Traditionally, licensing has primarily focused on collection photography; however, an institution produces significantly more content of interest to others. Installation shots from exhibitions and displays, archives, records, marketing material and interpretation can all find valuable audiences, create fuller stories, and inspire new ideas. TV and Film production companies greatly increased use of archive material during the pandemic as they sought creative options to compensate for restrictions on filming. Since the introduction of their new website in March 2020, Tate Images have placed great importance in photography of Tate’s wider activity, signalling the intent to be representative of the whole institution rather than just the collection.
An institution’s brand, logo and reputation are often said to be their most important and valuable assets. Ensuring these are protected by trademarks in appropriate geographical and product areas allows institutions to enter partnerships with reputable commercial companies to mutual benefit. For example, the V&A’s brand licensing programme has made licensed products across homeware, jewellery, clothing and stationery available across 72 countries. The Natural History Museum, the Science Museum Group and British Museum also have well established brand licensing programmes. When thinking about creating additional revenue streams from your collection online, don’t forget international audiences and opportunities.
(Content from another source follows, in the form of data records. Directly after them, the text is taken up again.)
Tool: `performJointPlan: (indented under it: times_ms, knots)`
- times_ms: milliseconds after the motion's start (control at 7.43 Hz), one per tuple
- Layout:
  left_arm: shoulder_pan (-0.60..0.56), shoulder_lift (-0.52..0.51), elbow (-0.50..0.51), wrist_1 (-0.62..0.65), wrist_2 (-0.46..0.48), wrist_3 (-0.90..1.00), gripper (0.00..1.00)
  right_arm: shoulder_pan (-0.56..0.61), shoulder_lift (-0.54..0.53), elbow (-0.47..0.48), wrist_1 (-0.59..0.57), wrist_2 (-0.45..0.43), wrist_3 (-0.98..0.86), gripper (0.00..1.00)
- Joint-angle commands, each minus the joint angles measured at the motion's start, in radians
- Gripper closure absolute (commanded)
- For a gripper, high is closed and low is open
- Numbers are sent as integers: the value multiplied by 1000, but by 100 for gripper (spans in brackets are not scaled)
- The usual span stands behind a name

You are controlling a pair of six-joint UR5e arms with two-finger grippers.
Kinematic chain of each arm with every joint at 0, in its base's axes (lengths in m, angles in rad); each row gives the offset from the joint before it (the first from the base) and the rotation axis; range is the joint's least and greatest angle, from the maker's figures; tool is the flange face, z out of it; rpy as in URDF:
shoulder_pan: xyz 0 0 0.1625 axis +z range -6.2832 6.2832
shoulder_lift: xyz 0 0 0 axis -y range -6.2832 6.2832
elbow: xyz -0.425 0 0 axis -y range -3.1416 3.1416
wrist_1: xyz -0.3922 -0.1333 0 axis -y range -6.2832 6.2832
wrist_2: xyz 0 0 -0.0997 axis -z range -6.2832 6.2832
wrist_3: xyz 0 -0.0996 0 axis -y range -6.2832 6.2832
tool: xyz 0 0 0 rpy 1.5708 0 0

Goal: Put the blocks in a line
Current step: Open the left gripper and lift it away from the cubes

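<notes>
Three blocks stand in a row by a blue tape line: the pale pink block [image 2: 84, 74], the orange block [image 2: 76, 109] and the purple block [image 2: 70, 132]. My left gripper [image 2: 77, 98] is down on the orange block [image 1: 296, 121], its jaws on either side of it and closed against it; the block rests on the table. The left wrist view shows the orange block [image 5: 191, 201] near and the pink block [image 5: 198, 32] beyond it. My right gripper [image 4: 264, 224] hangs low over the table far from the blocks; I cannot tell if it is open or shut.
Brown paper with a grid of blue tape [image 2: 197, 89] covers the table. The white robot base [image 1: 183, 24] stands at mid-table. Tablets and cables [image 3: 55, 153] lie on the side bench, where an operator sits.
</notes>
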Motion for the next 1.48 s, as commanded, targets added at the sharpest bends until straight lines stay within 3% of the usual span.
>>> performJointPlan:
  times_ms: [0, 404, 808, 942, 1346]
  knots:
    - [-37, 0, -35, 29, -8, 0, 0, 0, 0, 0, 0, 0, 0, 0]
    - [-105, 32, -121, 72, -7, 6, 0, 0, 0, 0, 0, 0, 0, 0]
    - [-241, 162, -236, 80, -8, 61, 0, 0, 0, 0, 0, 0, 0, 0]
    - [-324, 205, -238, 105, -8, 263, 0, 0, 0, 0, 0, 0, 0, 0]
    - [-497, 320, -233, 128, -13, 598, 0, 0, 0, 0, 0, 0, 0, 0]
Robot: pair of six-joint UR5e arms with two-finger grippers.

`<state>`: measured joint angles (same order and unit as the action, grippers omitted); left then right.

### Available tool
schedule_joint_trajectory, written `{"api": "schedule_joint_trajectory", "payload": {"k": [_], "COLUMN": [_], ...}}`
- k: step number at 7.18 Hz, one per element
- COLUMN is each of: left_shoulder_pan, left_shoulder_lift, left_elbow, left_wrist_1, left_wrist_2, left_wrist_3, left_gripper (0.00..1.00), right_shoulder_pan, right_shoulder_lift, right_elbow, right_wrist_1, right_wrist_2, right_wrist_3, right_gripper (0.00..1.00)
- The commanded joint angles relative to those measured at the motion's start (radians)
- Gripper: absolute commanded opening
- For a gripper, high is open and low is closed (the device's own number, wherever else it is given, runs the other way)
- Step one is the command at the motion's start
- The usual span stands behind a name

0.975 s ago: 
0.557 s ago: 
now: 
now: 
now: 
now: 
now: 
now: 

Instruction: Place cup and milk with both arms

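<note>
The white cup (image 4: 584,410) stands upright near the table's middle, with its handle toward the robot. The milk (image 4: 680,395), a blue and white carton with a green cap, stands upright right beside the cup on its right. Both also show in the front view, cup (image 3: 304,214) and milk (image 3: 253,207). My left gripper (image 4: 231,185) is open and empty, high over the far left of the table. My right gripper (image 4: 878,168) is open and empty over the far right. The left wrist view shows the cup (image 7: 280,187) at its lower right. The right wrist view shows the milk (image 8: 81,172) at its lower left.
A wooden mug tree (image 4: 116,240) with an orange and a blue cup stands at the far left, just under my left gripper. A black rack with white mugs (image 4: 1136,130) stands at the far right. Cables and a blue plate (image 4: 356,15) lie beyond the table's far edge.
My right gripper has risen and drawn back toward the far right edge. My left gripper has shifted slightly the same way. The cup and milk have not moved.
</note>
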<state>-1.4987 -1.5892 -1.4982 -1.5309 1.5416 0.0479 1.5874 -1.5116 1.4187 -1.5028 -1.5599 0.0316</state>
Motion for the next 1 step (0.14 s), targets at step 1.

The most straightforward way to raise revenue is simply to ask. Requesting donations is commonplace onsite though there is no reason this shouldn’t be equally viable virtually and highlighted on your online collections web pages. Users are offered substantial additional content through organisations’ websites and digital resources. Outside the heritage sector, The Guardian has avoided following many newspapers adopting paywalls by successfully asking for support from their online readers either on a repeat basis or one-off donations. Similarly, users of Wikipedia will not have to wait long before they are asked for voluntary financial contributions.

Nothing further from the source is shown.